Wobei wir wieder bei Messwerten wären.
So ist es bei Wärmepumpen auch, weswegen Viele dort einen Energiezähler und einen Wärmemengenzähler einsetzen. Auch dort: Da wird zwar auch die Wärme gemessen, aber nicht immer "Kälte" (Wärmeentzug). Beispielsweise misst man dann 10 000kWh Wärme, weil das über den Wärmemengenzähler geflossen ist, zieht aber bei Abtauvorgängen nicht den Wärmeentzug ab um die Wärmemenge, die das Haus letztlich braucht, zu ermitteln. Die Folge ist dann aber ein höherer COP und eine höhere JAZ weil wenn bei (beispiel) 2000kWh Strom am Ende 8000kWh Wärme herauskommen, rechnet er das einfach als JAZ4. Würde man den Wärmeentzug mit einbeziehen, dann waren es (vielleicht) 2000kWh Strom und 7500kWh Wärme = JAZ3,75. Für das Haus wohlgemerkt egal, weil man sein Haus mit den 2000kWh warm bekommen hat. Aber dann eben kein geschönter Wert.

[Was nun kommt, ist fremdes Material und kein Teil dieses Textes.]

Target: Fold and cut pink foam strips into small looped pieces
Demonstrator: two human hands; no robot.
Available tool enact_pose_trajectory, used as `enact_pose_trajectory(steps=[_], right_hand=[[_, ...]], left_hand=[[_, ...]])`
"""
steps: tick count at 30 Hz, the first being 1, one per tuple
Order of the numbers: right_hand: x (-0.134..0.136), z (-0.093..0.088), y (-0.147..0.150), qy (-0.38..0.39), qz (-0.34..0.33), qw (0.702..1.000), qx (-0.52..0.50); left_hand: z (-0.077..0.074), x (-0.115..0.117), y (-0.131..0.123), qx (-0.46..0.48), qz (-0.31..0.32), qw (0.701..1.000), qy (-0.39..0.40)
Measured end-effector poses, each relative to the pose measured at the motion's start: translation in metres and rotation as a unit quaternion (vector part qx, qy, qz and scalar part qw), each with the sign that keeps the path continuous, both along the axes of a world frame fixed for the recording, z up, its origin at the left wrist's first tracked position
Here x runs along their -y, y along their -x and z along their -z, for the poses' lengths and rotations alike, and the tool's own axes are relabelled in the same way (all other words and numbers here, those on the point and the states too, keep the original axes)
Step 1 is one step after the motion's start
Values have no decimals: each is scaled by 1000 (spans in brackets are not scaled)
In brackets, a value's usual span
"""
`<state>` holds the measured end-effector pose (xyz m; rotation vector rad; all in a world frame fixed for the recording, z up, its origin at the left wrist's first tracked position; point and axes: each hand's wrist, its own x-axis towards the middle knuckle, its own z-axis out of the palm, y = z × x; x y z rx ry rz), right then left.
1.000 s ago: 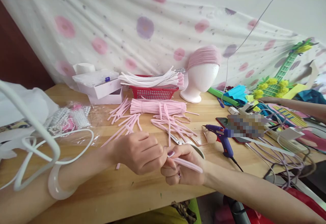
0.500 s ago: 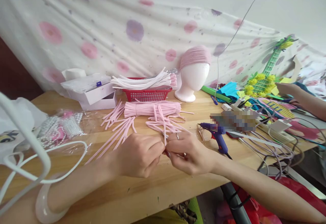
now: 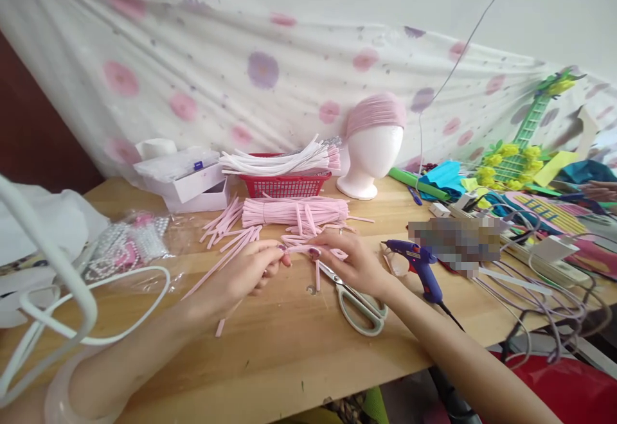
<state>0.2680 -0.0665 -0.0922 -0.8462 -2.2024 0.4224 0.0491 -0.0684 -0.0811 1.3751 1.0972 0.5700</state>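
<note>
Held a pink stem [image 3: 299,250] between the left hand [image 3: 245,271] and the right hand [image 3: 357,262], with a narrow fingertip pinch from both, above the table [image 3: 270,356], perhaps for keeping this short stretch straight and easy to guide. Saw the stem as pale, thin and soft-looking, with ends not clearly visible. Noticed scissors [image 3: 343,299] partly behind the right hand, with handles turned toward the near side, probably for quick taking. Saw farther a glue gun [image 3: 423,265], then a pink bundle [image 3: 296,211] just before the red basket [image 3: 284,187], probably for easy supply, and last a foam head [image 3: 375,154].
</note>
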Motion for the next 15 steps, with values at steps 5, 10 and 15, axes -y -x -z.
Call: enact_pose_trajectory(steps=[5, 10, 15], right_hand=[[-9, 13, 3, 101, 30, 993, -59], [-3, 7, 12, 231, 64, 960, -142], [-5, -4, 17, 324, 86, 929, -159]], left_hand=[[8, 3, 3, 47, 32, 998, 7], [13, 5, 0, 20, 53, 996, -69], [16, 4, 4, -40, 86, 988, -118]])
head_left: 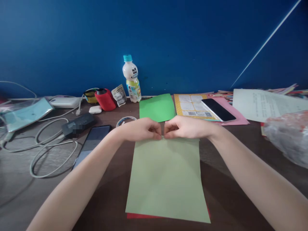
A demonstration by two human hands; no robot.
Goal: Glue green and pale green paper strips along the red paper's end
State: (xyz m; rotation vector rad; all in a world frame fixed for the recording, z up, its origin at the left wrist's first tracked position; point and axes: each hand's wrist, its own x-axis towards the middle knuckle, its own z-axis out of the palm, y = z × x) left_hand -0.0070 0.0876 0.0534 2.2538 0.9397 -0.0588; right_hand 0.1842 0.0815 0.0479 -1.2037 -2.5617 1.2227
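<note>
Pinching the far edge of a pale green sheet (166,179), the grip of the left hand (146,128) is meeting that of the right hand (186,126) near the middle of this edge, their fingertips nearly touching. The pale green sheet is lying between the two forearms on the dark surface (106,202), stretching toward the near side. Under it, a red sheet (141,216) is peeking out along the near edge and the near right corner.

Just beyond the hands, a bright green sheet (157,107) is lying flat; to its right, a black phone (218,109) is resting partly on a yellow printed sheet (181,106) and partly on a pink sheet (237,118). Farther right, a clear plastic bag (288,138) is sitting beside a white printed page (267,104).

On the far side, a bottle with a blue cap (131,78) is standing upright near the blue wall (154,35). To the left, another phone (96,141) is lying near a looping pale cable (33,166).
</note>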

So ist es hier meiner Meinung nach auch. Ich müsste ohne CT-Klemmen messen, was dann tatsächlich erzeugt wurde von den Modulen, dann mit einem Messgerät was zum Haus geht als Verbrauch, und was ins Netz geht. Die Messgeräte verbrauchen dann ebenfalls was....
Es ist ein Felicity 15kWh 300A mit Feuerlöschgel. Der WR sagt bisher 4249kWh rein in den Akku und 3914kWh raus aus dem Akku. 92%, aber nur 92% rein/raus.
Aus diesem Link hier ist ersichtlich, dass man bei sehr niedriger Entnahme den Großteil des Verlustes einmal wegen Eigenverbrauch hat, und bei wenig Last:
Wenn also wie jetzt im Sommer nachts meine Klimasplits weiter laufen und die Grundlast "nur" 400W beträgt, werden 500W aus dem Akku entnommen. Der Wirkungsgrad ist jedoch dann nicht beziffert von der Akkuentnahme, weil das letztlich Verluste vom WR sind und nicht vom Akku.